Why the disclaimer before the directions? Because I'm going to ask you to assess your body fat percentage. A true healthy weight goal incorporates much more than a number on the scale (which as we know is so easily influenced by everything from water weight to muscle mass). Body fat will lead you to your lean body mass, and ultimately a calculation of the dream body you want. Mr. Nut and I just got around to sizing up the BF situation last night, and I believe so strongly that this number is crucial for you to find your healthy goal that I'm using my own numbers as a guide for you. While I am certainly in a lot better shape than I used to be and the scale has been steadily dropping, the pinches revealed just how far I've yet to go. So get those calipers out and get ready to pinch your way to fitness!
Start by getting yourself a partner to help you take the caliper measurements (someone with whom you are comfortable enough to not only reveal your body to but to pinch your fat and see the raw truth of your physical state). There are dozens of different combinations of pinch measurements that can be used to determine BF and from what I have read even the most accurate can be off by as much as 4%. Keep in mind that this calculation will also be used as a tracker for your personal starting point and progress rather than simply a static status. After much research I opted for the Parillo equation because it incorporates the most pinch sites (in my opinion giving a more complete picture of BF, since all bodies store fat differently). Here is the website I used to calculate the results (as well as detailed instructions for how to take measurements at each of the sites): http://www.linear-software.com/online.html
My results showed that at 28 years old, 137lbs, I have 30.15% body fat. As you can see from the website, 30% is on the high end of "acceptable" for women. I definitely feel and think I look better than high end "acceptable" but I know when I look in the mirror that I have many places left to work on and I have decided that for me the high end of "athletic" is my goal. That means 20% BF, so my goal is to lose 10% BF. Now that I have my starting point and my ultimate goal, we can begin the calculations to figure out what corresponding weight goal should go with that (rather than reach for an arbitrary weight goal that just sounds good but doesn't incorporate newly built muscle or body shape).
With my weight and BF, I can now calculate my lean body mass. Multiply your weight by your body fat percentage, and divide by 100. Ex: (137x30.15)/100= 41.31. This gives the amount of fat on your body. To find lean body mass, subtract your fat number from your overall weight. Ex: 137-41.31= 96.69 (lean body mass)

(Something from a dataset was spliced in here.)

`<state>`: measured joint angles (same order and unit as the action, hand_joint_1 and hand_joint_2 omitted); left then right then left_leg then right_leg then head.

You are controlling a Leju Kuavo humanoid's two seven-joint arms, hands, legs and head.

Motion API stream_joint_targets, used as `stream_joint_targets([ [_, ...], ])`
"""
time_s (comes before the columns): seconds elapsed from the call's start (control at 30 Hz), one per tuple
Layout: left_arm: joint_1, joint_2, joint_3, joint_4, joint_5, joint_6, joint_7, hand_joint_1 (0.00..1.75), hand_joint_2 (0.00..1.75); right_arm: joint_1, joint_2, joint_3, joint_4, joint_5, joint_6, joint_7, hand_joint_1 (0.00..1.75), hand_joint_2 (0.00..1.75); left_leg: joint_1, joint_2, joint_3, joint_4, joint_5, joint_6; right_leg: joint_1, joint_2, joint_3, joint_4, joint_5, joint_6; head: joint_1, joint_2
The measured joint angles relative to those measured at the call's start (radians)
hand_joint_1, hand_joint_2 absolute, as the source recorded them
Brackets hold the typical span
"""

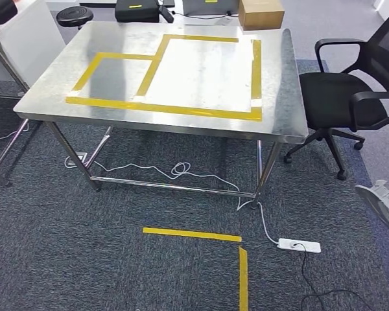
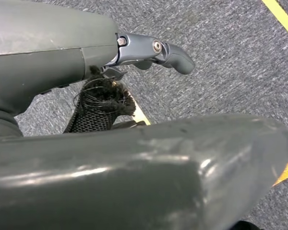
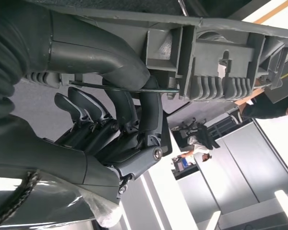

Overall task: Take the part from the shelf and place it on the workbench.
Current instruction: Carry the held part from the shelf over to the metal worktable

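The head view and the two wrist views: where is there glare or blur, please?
Head view: the steel workbench shines pale inside the yellow tape, sharp overall. Left wrist view: the near grey cover is soft and streaked with highlights, while the left hand and carpet are crisp. Right wrist view: the bright background is overexposed; the right hand holding the grey part stays dark.
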<state>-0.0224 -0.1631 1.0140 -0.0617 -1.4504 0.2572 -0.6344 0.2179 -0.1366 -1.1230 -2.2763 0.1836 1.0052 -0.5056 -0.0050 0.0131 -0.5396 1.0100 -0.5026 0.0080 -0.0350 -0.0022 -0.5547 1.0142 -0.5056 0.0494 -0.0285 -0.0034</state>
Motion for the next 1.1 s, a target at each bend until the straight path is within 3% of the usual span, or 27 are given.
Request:
stream_joint_targets([
  [0.13, 0.000, 0.002, -0.001, 0.001, -0.005, 0.016, 0.001, 0.00, 0.00, 0.005, -0.002, 0.004, 0.000, -0.003, -0.010, 0.003, 1.75, 1.75, -0.004, 0.000, -0.003, 0.006, -0.002, 0.006, -0.007, -0.001, 0.001, -0.006, 0.006, 0.008, -0.001, 0.000],
  [0.23, -0.001, 0.002, -0.003, 0.002, -0.010, 0.031, 0.003, 0.00, 0.00, 0.014, -0.012, 0.008, 0.000, -0.007, -0.025, 0.006, 1.75, 1.75, 0.000, 0.002, 0.013, -0.038, 0.017, 0.031, -0.007, -0.002, 0.001, -0.016, 0.009, 0.019, -0.004, 0.000],
  [0.27, -0.001, 0.001, -0.003, 0.002, -0.011, 0.035, 0.003, 0.00, 0.00, 0.016, -0.017, 0.009, 0.001, -0.008, -0.028, 0.007, 1.75, 1.75, 0.004, 0.004, 0.024, -0.062, 0.028, 0.038, -0.005, -0.001, -0.009, 0.001, -0.003, 0.020, -0.002, 0.000],
  [0.33, -0.002, 0.000, -0.003, 0.003, -0.011, 0.040, 0.004, 0.00, 0.00, 0.020, -0.023, 0.012, 0.003, -0.015, -0.039, 0.010, 1.75, 1.75, 0.009, 0.007, 0.037, -0.087, 0.035, 0.043, -0.003, 0.001, -0.057, 0.097, -0.050, 0.024, 0.005, 0.000],
  [0.4, -0.001, 0.000, -0.003, 0.006, -0.011, 0.037, 0.005, 0.00, 0.00, 0.025, -0.029, 0.017, 0.006, -0.026, -0.056, 0.015, 1.75, 1.75, 0.012, 0.007, 0.040, -0.086, 0.025, 0.039, -0.006, 0.001, -0.117, 0.208, -0.084, 0.034, 0.008, 0.000],
  [0.43, -0.001, 0.000, -0.004, 0.008, -0.010, 0.035, 0.006, 0.00, 0.00, 0.029, -0.034, 0.021, 0.008, -0.031, -0.065, 0.020, 1.75, 1.75, 0.015, 0.007, 0.044, -0.083, 0.017, 0.035, -0.009, 0.001, -0.129, 0.226, -0.077, 0.040, 0.008, 0.000],
  [0.47, -0.001, 0.000, -0.004, 0.011, -0.010, 0.033, 0.007, 0.00, 0.00, 0.033, -0.039, 0.025, 0.010, -0.035, -0.073, 0.024, 1.75, 1.75, 0.019, 0.007, 0.049, -0.078, 0.009, 0.029, -0.013, 0.000, -0.122, 0.206, -0.051, 0.047, 0.008, 0.000],
  [0.5, -0.001, 0.000, -0.004, 0.014, -0.010, 0.032, 0.008, 0.00, 0.00, 0.037, -0.044, 0.030, 0.012, -0.038, -0.081, 0.027, 1.75, 1.75, 0.025, 0.007, 0.055, -0.069, -0.002, 0.020, -0.019, -0.003, -0.096, 0.152, -0.014, 0.057, 0.008, 0.000],
  [0.53, -0.002, 0.002, -0.005, 0.017, -0.010, 0.033, 0.011, 0.00, 0.00, 0.040, -0.048, 0.035, 0.014, -0.040, -0.088, 0.029, 1.75, 1.75, 0.030, 0.007, 0.059, -0.057, -0.015, 0.010, -0.023, -0.005, -0.066, 0.093, 0.009, 0.069, 0.009, 0.000],
  [0.57, -0.002, 0.004, -0.006, 0.018, -0.010, 0.033, 0.013, 0.00, 0.00, 0.042, -0.052, 0.040, 0.017, -0.041, -0.094, 0.030, 1.75, 1.75, 0.033, 0.007, 0.060, -0.041, -0.031, -0.001, -0.025, -0.006, -0.038, 0.044, 0.017, 0.073, 0.015, 0.000],
  [0.63, -0.004, 0.009, -0.008, 0.021, -0.010, 0.034, 0.018, 0.00, 0.00, 0.047, -0.058, 0.051, 0.025, -0.042, -0.108, 0.031, 1.75, 1.75, 0.030, 0.008, 0.061, -0.021, -0.055, -0.018, -0.024, -0.005, -0.013, 0.013, -0.006, 0.054, 0.019, 0.000],
  [0.7, -0.005, 0.010, -0.011, 0.023, -0.009, 0.032, 0.019, 0.00, 0.00, 0.054, -0.062, 0.060, 0.029, -0.041, -0.119, 0.031, 1.75, 1.75, 0.028, 0.007, 0.067, -0.018, -0.065, -0.025, -0.022, -0.001, -0.009, 0.021, -0.023, 0.022, 0.010, 0.000],
  [0.77, -0.007, 0.010, -0.011, 0.025, -0.006, 0.030, 0.019, 0.00, 0.00, 0.063, -0.065, 0.069, 0.031, -0.040, -0.129, 0.029, 1.75, 1.75, 0.030, 0.005, 0.057, 0.016, -0.076, -0.027, -0.021, 0.002, 0.006, 0.022, -0.037, 0.006, -0.001, 0.000],
  [0.83, -0.008, 0.009, -0.012, 0.027, -0.004, 0.027, 0.019, 0.00, 0.00, 0.070, -0.070, 0.078, 0.032, -0.039, -0.140, 0.026, 1.75, 1.75, 0.030, 0.003, -0.013, 0.135, -0.106, -0.025, -0.016, 0.003, 0.032, 0.014, -0.052, -0.006, -0.009, 0.000],
  [0.9, -0.006, 0.007, -0.012, 0.030, -0.003, 0.025, 0.019, 0.00, 0.00, 0.072, -0.072, 0.087, 0.033, -0.039, -0.147, 0.025, 1.75, 1.75, 0.026, 0.002, -0.121, 0.278, -0.126, -0.016, -0.006, 0.006, 0.064, 0.002, -0.070, -0.014, -0.015, 0.000],
  [0.93, -0.004, 0.007, -0.012, 0.031, -0.003, 0.025, 0.019, 0.00, 0.00, 0.074, -0.072, 0.089, 0.033, -0.039, -0.150, 0.025, 1.75, 1.75, 0.021, 0.001, -0.163, 0.312, -0.110, -0.008, 0.000, 0.010, 0.084, -0.005, -0.080, -0.017, -0.017, 0.000],
  [0.97, -0.002, 0.006, -0.012, 0.032, -0.003, 0.025, 0.019, 0.00, 0.00, 0.075, -0.072, 0.092, 0.033, -0.038, -0.151, 0.025, 1.75, 1.75, 0.015, 0.000, -0.187, 0.306, -0.070, 0.004, 0.006, 0.013, 0.108, -0.013, -0.091, -0.020, -0.020, 0.000],
  [1.03, 0.000, 0.006, -0.012, 0.034, -0.002, 0.026, 0.019, 0.00, 0.00, 0.079, -0.074, 0.098, 0.033, -0.038, -0.151, 0.025, 1.75, 1.75, -0.004, -0.011, -0.190, 0.200, 0.057, 0.044, 0.020, 0.019, 0.161, -0.033, -0.116, -0.024, -0.026, 0.000],
  [1.07, 0.002, 0.007, -0.012, 0.035, -0.002, 0.027, 0.020, 0.00, 0.00, 0.080, -0.074, 0.100, 0.034, -0.038, -0.152, 0.025, 1.75, 1.75, -0.013, -0.017, -0.182, 0.155, 0.106, 0.067, 0.024, 0.023, 0.182, -0.042, -0.128, -0.022, -0.020, 0.000],
  [1.1, 0.003, 0.008, -0.012, 0.036, -0.002, 0.029, 0.020, 0.00, 0.00, 0.079, -0.075, 0.103, 0.036, -0.038, -0.153, 0.024, 1.75, 1.75, -0.021, -0.023, -0.173, 0.124, 0.135, 0.084, 0.023, 0.026, 0.197, -0.050, -0.137, -0.019, -0.013, 0.000],
])
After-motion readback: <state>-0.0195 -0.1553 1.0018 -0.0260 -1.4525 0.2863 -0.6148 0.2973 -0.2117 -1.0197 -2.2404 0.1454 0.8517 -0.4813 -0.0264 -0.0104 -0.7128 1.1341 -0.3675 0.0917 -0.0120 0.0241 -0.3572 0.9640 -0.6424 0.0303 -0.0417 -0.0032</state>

To find your goal weight, you need to pick your desired BF percentage (these zones are listed on the above website). As I previously discussed, I am shooting for 20% BF. To calculate the corresponding overall weight I first find my lean body mass goal by subtracting the desired percentage from 100. Ex: 100-20= 80.
Next I calculate the goal weight by dividing lean body mass by lean body mass goal and multiply by 100. Ex: (95.69/80)x100= 119.6 My goal weight is 119.6, which means I still have 17 pounds to go. At 2lbs/week this will take me about 8 weeks to reach.
This may seem a bit daunting but I ask you, what are YOUR goals. Is 8 weeks too much time when I've been busting my butt 3 times a day for 2 months. Of course not! Life is about the long haul, it's about continued results, maintaining victories and preventing backslides. If you're a long way from your goal, so what?!?! What would your status be in 8 weeks if you didn't try? Still heavy, out of shape and tired? It isn't about whether it takes 8 weeks or 8 months, it's about 8 YEARS, and 80 YEARS from now and maintaining those losses and chipping away at it. Be honest with yourself, find your goal, and get moving! Anyone else brave enough to post their status? Put yourself out there and let us know. You'll find that getting it out there is a lot less scary than you think, and once you bring it out into the light it's a lot easier to see where the changes are needed. Before you know it you'll be bragging about your results and flaunting what you've got. So let's hear those numbers! You know I'll be faithfully posting mine! :)
I'll revisit my numbers again in 1 month to see how each individual pinch site has changed. As I stated earlier, regardless of the hard accuracy of the overall number, testing these sites periodically will show whether there is any overall improvement in body shape as you melt off that fat and each site depletes little by little.